Information Extraction
Study the object that is being reverse engineered and remove and extract the information about it’s design and examine that to determine exactly how all the components of a product fit together. In product reverse engineering specifically, dimensions, tolerance fits and assembly techniques are often the main areas you want to study. Once you have all that collected information, it’s then used to create a conceptual model.

Modelling
Often using 3D computer aided design software and the purpose of this step is to take all the information that was specific to the original and put it into a new general model that can be used to guide the design of new objects or systems.

Review
Is the final step and this often revolves around testing various different scenarios maybe in the computer aided design environment or by 3D printing you can test, fit and purpose in the real world environment and then you can manipulate these prototypes to confirm the design intent and reengineer the original product to now be better. It is often used for product improvement. This is the key driver in most cases.

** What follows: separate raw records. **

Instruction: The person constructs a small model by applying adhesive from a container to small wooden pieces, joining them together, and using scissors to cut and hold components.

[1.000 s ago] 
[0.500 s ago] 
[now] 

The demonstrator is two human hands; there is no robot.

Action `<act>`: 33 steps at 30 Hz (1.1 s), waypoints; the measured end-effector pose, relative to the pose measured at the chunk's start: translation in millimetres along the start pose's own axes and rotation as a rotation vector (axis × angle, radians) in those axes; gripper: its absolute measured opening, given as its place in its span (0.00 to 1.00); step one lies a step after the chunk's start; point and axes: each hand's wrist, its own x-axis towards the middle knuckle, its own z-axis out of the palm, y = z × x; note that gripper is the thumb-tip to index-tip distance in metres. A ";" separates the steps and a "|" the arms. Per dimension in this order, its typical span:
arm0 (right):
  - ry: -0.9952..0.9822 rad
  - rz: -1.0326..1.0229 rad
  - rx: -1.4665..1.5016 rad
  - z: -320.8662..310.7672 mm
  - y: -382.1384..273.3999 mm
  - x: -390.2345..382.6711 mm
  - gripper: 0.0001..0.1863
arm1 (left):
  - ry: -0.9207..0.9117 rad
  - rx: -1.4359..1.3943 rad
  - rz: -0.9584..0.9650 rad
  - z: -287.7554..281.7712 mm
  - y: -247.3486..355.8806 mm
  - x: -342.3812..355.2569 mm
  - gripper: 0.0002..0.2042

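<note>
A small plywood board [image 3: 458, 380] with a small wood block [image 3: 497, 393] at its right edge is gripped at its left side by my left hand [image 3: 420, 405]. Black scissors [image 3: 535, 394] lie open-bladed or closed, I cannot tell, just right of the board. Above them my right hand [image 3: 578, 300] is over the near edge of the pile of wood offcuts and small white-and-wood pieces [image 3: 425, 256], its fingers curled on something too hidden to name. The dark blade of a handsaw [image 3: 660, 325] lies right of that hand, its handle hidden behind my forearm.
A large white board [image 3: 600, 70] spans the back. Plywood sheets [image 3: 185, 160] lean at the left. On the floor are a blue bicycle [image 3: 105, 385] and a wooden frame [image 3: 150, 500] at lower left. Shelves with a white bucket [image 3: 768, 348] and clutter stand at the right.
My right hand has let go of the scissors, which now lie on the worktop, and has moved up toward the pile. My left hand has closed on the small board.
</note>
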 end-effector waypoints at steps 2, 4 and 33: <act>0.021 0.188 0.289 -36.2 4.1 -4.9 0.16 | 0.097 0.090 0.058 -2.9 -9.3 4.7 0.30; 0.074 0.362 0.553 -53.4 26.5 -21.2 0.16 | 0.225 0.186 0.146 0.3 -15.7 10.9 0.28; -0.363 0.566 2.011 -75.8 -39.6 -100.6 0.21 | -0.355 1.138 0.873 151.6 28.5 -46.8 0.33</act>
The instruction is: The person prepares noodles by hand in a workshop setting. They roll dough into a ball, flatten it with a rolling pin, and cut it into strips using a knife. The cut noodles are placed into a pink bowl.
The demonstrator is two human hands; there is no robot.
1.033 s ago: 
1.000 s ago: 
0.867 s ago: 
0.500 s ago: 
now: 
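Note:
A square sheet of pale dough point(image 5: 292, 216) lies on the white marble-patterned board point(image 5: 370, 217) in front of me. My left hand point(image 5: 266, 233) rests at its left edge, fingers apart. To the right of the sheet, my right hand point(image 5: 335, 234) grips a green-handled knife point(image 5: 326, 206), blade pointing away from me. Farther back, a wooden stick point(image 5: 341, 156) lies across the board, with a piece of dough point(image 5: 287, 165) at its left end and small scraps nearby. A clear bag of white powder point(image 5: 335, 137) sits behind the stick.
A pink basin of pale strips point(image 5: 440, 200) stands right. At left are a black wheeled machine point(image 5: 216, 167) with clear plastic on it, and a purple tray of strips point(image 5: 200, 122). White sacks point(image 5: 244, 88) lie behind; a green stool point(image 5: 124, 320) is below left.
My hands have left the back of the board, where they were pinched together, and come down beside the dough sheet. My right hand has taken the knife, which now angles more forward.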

Firms involved in product design and manufacturer the need for constant development and evolution is simply part of operating in any competitive market.

The main goals of reverse engineering the context of product improvement are:
• Reducing manufacturing cost
• Refining features for improved usability
• Improving product performance and durability
• Replacing a product with a new updated version.

By simplifying a product its cost can potentially and significantly be reduced whilst also improving its performance.

How can you use reverse engineering to save yourself thousands of pounds? Well you can do that by ensuring all the lessons learnt in developing your previous product are then captured before you then develop a new product. Then if you’ve got issues with your previous products like customers have had parts broken over time, things that they have complained about in reviews, then you can reverse engineer the real product but then improve those areas which will then give you a much better product overall. That will be significantly cheaper than starting from scratch.